[Source data]

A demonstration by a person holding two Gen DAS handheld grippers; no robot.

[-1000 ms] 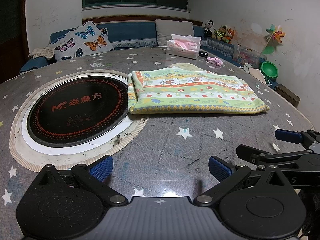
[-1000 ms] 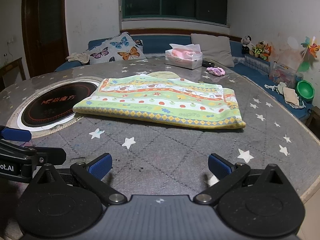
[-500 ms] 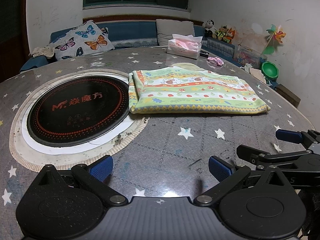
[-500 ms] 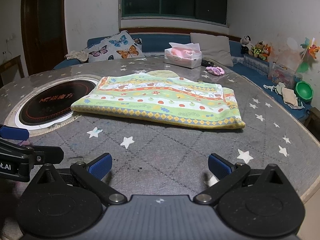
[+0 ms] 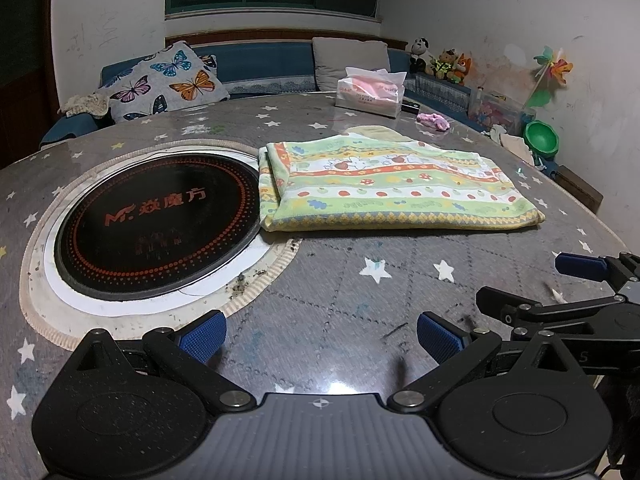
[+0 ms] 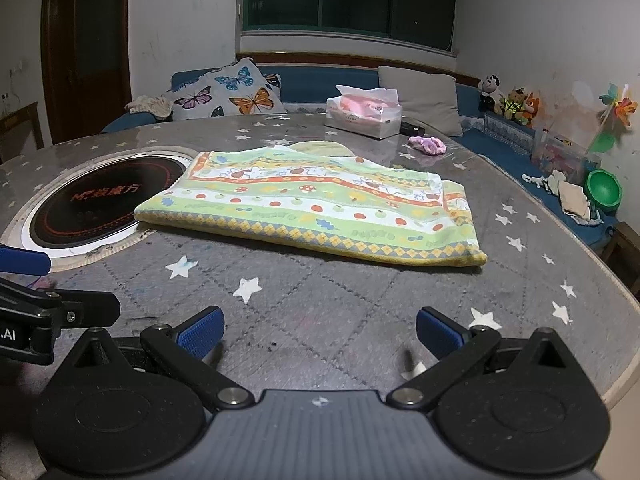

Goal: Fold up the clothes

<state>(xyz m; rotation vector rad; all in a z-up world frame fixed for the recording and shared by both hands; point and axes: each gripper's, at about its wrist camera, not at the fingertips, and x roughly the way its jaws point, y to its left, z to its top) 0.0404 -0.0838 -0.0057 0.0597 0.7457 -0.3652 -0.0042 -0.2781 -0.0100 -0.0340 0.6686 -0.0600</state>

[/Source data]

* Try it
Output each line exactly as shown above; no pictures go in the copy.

* Response area
A demonstration by a person holding two Gen DAS handheld grippers; no robot.

[-1000 ms] 
[-1000 ms] 
[-500 ms] 
[-500 ms] 
[+0 ms] 
[+0 ms] 

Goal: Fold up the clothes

<state>(xyz m; rotation vector rad; all in a z-up world frame fixed for the recording and shared by both hands; point and axes: each gripper's, at about its wrist camera, not at the fingertips, and x roughly the way its jaws point, y to its left, z to its top) 0.0404 -0.0838 -0.0057 0.0597 0.7457 -0.3652 -0.0042 -0.2781 -0.0100 -0.0340 0.6686 -0.0600</state>

The submitted response is complete.